TASK STATEMENT — Reproduce every line below exactly as written; do not include the images.

GIVEN INFORMATION —
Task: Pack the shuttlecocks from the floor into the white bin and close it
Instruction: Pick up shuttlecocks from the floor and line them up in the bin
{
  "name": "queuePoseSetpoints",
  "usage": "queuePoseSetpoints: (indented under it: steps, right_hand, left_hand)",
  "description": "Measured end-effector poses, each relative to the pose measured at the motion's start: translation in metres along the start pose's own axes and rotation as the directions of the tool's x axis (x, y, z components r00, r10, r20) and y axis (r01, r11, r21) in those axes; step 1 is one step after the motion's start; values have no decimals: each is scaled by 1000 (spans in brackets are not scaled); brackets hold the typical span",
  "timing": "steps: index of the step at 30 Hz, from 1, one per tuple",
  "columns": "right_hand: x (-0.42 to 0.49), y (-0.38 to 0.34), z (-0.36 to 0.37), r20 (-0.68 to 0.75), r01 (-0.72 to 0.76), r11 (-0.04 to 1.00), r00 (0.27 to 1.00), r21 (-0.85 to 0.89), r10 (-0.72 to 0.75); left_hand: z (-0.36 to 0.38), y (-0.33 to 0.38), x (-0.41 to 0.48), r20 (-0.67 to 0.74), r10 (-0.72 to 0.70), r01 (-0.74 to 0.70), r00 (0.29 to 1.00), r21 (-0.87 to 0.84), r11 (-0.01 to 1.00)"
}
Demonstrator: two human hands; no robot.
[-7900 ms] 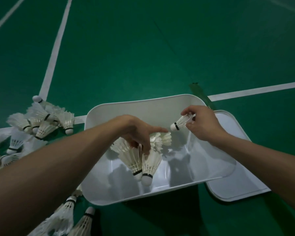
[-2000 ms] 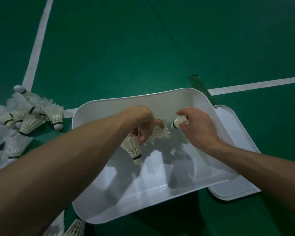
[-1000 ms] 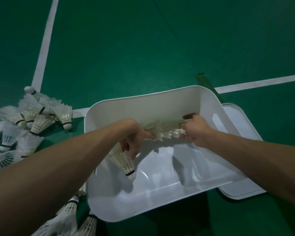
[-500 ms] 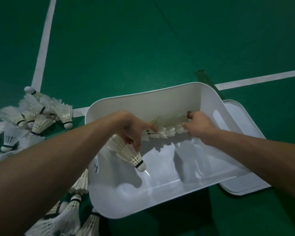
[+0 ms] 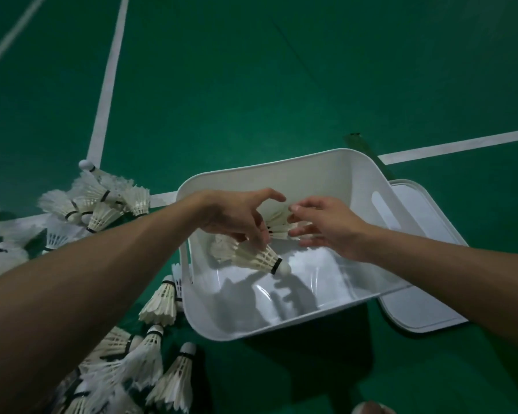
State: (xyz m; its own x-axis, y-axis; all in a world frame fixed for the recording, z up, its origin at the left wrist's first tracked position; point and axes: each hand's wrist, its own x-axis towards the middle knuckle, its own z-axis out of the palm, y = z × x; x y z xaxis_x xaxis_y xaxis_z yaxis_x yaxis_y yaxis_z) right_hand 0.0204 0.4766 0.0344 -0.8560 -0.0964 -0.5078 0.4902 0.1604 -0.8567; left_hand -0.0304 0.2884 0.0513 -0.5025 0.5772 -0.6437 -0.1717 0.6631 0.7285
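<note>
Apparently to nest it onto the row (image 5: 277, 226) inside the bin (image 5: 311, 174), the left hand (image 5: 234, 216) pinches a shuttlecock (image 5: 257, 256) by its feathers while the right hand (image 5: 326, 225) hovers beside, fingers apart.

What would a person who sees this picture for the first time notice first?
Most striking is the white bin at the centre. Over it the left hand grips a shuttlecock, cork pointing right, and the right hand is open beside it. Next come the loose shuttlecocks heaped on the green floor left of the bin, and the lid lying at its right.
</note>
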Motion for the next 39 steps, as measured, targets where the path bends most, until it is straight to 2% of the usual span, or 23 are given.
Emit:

TASK SOLUTION —
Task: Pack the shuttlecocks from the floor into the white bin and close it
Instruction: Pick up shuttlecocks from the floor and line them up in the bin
{
  "name": "queuePoseSetpoints",
  "usage": "queuePoseSetpoints: (indented under it: steps, right_hand, left_hand)",
  "description": "Measured end-effector poses, each relative to the pose measured at the motion's start: translation in metres along the start pose's own axes and rotation as the directions of the tool's x axis (x, y, z components r00, r10, r20) and y axis (r01, r11, r21) in those axes; step 1 is one step after the motion's start; values have no decimals: each is scaled by 1000 (spans in brackets are not scaled); brackets hold the typical span",
  "timing": "steps: index of the step at 30 Hz, from 1, one per tuple",
  "columns": "right_hand: x (-0.42 to 0.49), y (-0.38 to 0.34), z (-0.36 to 0.37), r20 (-0.68 to 0.75), r01 (-0.72 to 0.76), r11 (-0.04 to 1.00), r00 (0.27 to 1.00), r21 (-0.85 to 0.89), r10 (-0.72 to 0.75); left_hand: z (-0.36 to 0.38), y (-0.33 to 0.38), x (-0.41 to 0.48), r20 (-0.67 to 0.74), r10 (-0.72 to 0.70), r01 (-0.74 to 0.70), r00 (0.29 to 1.00), r21 (-0.87 to 0.84), r11 (-0.01 to 1.00)"
}
Demonstrator: two human hands; no robot.
[-7900 ms] 
[-2000 ms] 
[-1000 ms] 
[-500 ms] 
[+0 ms] 
State: (xyz m; its own x-axis, y-axis; all in a world frame fixed for the recording, z up, its origin at the left wrist's first tracked position; point and axes: each hand's wrist, its own x-axis towards the middle knuckle, its own z-axis out of the palm, y = z × x; x y z xaxis_x xaxis_y xaxis_z yaxis_x yaxis_y yaxis_z) right_hand 0.0204 0.4766 0.0344 -0.8560 -0.0964 -0.5078 0.4902 0.1604 -0.8567; left_hand -0.0304 0.2884 0.0513 -0.5025 0.5772 -0.6437 -0.1717 0.6631 0.7285
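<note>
Apparently to nest it onto the row (image 5: 277, 226) inside the bin (image 5: 311, 174), the left hand (image 5: 234, 216) pinches a shuttlecock (image 5: 257, 256) by its feathers while the right hand (image 5: 326, 225) hovers beside, fingers apart.

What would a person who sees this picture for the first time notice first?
Most striking is the white bin at the centre. Over it the left hand grips a shuttlecock, cork pointing right, and the right hand is open beside it. Next come the loose shuttlecocks heaped on the green floor left of the bin, and the lid lying at its right.
</note>
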Motion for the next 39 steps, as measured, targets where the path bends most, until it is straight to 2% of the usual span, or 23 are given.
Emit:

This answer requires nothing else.